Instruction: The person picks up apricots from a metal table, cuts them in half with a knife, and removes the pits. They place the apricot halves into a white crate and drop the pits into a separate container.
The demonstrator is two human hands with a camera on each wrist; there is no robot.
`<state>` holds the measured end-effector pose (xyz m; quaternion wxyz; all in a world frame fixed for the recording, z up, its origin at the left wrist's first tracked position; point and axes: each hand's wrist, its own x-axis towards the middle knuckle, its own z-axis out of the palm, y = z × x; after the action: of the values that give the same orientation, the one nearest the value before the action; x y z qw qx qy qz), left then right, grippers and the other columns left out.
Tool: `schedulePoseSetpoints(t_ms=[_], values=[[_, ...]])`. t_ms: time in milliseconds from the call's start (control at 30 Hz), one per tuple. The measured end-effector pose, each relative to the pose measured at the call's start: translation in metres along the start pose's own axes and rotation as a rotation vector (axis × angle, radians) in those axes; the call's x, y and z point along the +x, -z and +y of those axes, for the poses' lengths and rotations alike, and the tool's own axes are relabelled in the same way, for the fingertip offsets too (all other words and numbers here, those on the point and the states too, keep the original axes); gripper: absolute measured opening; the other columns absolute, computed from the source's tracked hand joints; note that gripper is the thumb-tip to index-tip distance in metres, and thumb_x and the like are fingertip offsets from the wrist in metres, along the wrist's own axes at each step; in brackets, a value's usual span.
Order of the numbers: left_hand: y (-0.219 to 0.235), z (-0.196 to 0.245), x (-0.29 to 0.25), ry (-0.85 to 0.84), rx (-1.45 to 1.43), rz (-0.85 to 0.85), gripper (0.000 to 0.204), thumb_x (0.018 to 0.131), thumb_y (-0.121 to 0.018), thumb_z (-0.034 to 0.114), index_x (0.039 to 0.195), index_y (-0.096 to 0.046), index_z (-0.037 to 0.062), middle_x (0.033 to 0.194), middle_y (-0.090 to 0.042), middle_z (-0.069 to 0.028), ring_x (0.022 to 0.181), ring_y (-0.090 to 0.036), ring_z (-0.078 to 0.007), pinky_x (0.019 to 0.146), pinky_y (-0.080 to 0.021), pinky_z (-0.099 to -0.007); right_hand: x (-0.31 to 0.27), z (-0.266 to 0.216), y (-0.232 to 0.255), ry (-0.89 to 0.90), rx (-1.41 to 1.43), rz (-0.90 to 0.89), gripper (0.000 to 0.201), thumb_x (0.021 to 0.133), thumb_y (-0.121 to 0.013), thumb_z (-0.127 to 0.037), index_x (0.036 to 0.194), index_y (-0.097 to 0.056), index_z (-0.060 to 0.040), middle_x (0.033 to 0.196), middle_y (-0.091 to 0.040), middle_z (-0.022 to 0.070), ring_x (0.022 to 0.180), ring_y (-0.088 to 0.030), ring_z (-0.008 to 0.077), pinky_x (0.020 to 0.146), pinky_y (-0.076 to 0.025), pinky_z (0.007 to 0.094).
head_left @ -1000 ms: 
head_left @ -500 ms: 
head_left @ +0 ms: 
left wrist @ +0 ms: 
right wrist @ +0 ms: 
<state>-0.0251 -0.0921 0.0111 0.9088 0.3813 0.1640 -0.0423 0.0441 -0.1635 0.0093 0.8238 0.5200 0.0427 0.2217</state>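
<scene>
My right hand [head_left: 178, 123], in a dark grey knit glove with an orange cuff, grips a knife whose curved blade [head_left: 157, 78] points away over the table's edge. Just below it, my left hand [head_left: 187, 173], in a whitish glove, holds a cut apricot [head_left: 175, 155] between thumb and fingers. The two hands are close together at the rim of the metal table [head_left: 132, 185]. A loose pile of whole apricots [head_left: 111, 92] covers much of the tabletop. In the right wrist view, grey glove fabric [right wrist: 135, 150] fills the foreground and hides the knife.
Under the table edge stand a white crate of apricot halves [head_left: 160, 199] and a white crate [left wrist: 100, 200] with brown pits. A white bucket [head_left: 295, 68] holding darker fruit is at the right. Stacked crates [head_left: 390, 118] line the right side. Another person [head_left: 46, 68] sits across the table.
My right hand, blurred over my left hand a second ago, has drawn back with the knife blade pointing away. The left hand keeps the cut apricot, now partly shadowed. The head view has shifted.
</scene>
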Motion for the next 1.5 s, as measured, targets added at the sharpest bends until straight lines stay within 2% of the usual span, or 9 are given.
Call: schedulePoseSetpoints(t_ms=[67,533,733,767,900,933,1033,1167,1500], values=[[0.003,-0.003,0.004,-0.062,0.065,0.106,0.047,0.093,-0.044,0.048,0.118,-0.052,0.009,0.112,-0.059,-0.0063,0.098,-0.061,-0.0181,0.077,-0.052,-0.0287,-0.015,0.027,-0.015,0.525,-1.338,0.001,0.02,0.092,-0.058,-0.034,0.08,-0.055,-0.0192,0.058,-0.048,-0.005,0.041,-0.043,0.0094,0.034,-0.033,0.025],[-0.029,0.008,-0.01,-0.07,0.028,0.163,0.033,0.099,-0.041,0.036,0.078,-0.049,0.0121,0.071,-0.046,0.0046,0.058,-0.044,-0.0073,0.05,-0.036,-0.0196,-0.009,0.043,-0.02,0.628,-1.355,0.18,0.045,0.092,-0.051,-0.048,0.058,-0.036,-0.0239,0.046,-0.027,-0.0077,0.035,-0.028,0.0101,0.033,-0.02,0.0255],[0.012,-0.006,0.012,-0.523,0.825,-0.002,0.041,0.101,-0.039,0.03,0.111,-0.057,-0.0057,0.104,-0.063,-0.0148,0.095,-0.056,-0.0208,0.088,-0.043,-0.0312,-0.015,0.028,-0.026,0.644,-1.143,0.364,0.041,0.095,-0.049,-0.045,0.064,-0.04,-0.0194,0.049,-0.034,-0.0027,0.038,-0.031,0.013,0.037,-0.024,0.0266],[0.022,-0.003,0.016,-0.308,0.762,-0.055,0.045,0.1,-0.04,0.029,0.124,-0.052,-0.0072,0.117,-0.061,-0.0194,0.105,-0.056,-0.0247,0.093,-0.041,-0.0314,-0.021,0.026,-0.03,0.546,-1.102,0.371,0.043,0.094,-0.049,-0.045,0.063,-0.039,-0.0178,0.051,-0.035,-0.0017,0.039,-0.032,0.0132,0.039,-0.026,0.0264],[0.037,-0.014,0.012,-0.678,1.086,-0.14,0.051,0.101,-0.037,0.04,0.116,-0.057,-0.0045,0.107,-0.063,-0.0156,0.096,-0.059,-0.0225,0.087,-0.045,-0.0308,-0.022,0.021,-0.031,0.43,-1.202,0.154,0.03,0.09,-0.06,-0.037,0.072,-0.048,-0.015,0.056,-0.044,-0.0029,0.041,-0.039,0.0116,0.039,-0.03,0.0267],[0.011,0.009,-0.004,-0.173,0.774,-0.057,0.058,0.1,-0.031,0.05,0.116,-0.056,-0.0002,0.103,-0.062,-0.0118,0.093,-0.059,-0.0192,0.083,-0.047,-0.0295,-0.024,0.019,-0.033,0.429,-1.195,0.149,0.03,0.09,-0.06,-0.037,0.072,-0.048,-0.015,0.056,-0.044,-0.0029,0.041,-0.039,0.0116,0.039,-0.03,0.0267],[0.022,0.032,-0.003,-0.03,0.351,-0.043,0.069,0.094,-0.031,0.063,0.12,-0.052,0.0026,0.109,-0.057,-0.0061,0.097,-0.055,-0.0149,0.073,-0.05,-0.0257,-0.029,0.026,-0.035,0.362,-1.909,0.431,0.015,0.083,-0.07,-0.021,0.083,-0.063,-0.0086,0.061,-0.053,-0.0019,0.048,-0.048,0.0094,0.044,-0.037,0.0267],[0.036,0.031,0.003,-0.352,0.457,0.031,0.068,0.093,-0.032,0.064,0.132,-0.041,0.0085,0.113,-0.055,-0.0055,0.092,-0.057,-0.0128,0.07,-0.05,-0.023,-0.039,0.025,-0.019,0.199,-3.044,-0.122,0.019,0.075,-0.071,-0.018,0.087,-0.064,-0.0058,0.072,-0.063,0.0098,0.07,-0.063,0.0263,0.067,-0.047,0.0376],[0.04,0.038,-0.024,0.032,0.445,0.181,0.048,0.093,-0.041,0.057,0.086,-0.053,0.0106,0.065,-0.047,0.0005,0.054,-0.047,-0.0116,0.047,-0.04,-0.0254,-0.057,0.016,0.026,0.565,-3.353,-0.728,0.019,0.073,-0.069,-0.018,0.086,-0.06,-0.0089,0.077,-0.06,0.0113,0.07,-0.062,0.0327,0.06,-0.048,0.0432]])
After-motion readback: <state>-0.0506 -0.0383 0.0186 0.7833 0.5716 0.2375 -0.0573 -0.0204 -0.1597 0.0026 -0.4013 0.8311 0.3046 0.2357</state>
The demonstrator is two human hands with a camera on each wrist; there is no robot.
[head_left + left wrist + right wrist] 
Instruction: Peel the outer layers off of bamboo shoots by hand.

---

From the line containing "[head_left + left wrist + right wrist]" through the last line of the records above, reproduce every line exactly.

[head_left + left wrist + right wrist] 
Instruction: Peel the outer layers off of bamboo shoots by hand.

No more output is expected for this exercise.